In response, Turkey has slammed the Russian claims as “slander” and challenged Russia to produce hard evidence that proves any link.
The State Department’s Toner said USA information was that Daesh was selling oil at the wellheads to middlemen who were involved in smuggling it across the frontier into Turkey.
A war plane crashes in flames in a mountainous area in northern Syria after it was shot down by Turkish fighter jets near the Turkish-Syrian border on Nov 24, 2015.
With tensions riding high between Moscow and Ankara following Turkey’s shooting down of a Russian warplane on the Syrian border, Davutoglu said Moscow was again behaving in the same way.

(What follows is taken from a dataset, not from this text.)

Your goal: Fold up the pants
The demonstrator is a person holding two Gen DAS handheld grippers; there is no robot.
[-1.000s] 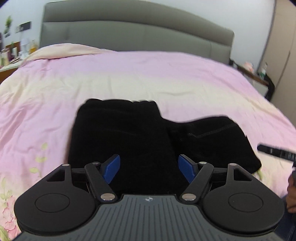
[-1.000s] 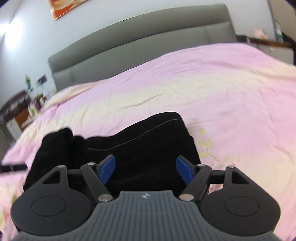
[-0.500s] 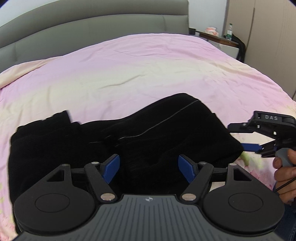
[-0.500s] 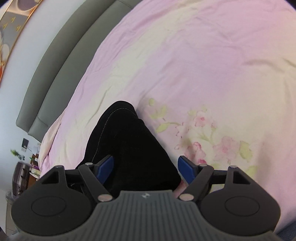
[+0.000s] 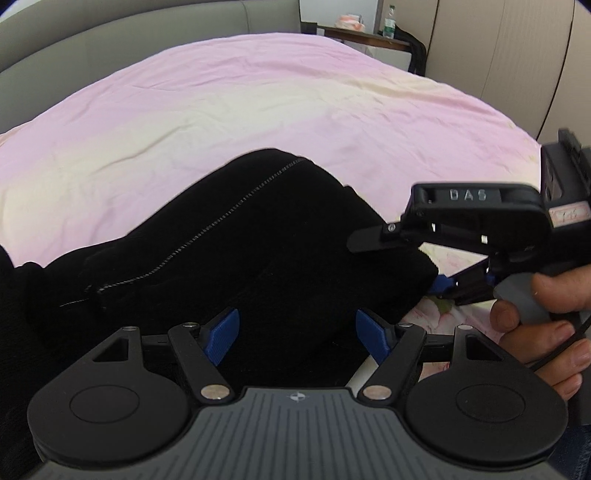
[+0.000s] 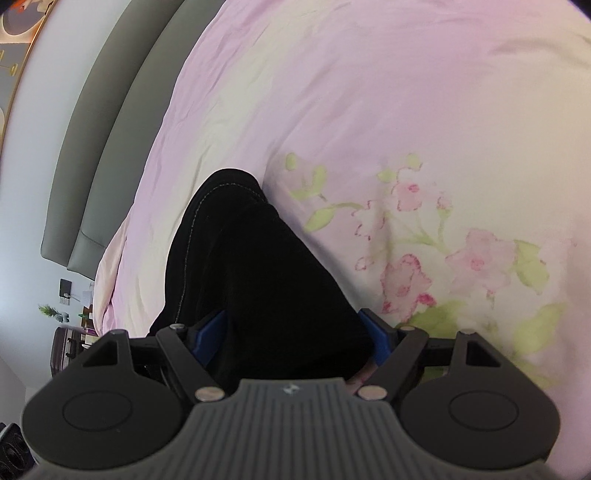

Turkish PM Ahmet Davutoglu dismissed it as “Soviet propaganda” and that nobody believes what Russian Federation says.
Antonov didn’t provide any specific evidence to back up the claims of personal involvement of Erdogan and his family in the oil trade with the IS. Allah knows why they did it (shoot down the Russian jet).
In his first state of the nation address after Russian Federation launched military intervention in Syria against ISIS, Vladimir Putin kept his focus on Turkey rather than terrorism.
Putin announced this week that Russia’s punishment of Turkey will not stop at trade sanctions, suggesting that the Middle Eastern country will pay for its alleged transgression in a more serious way. “We will reveal it to the world”.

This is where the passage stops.